INSTRUCTIONS FOR THE TASK: Transcribe the data that follows in full. Leave out the pictures.
+-------+
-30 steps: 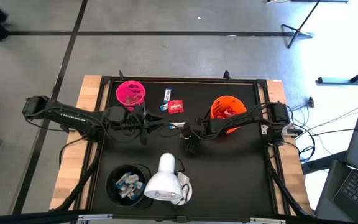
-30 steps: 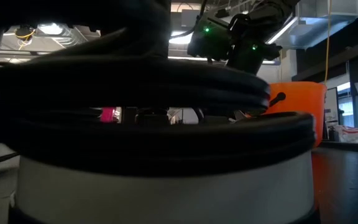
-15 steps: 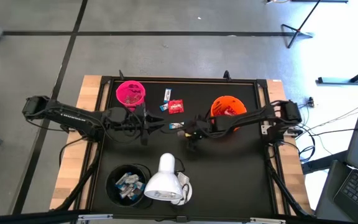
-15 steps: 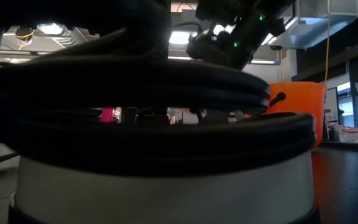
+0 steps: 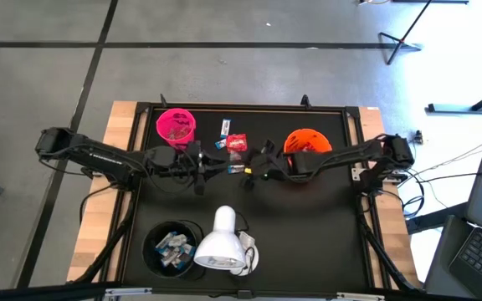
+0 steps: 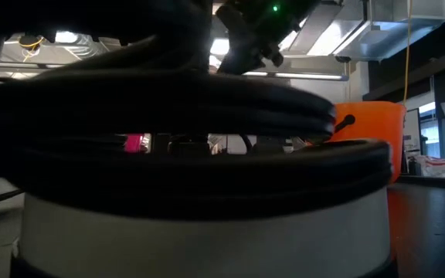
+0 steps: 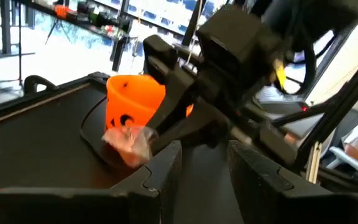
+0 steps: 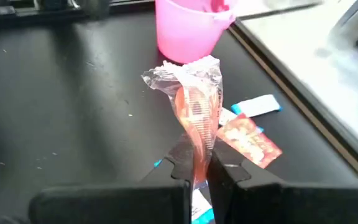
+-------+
ANSWER SECTION:
-30 steps: 
-30 steps: 
-15 steps: 
-15 steps: 
+0 steps: 
+0 steps: 
+0 steps: 
+0 steps: 

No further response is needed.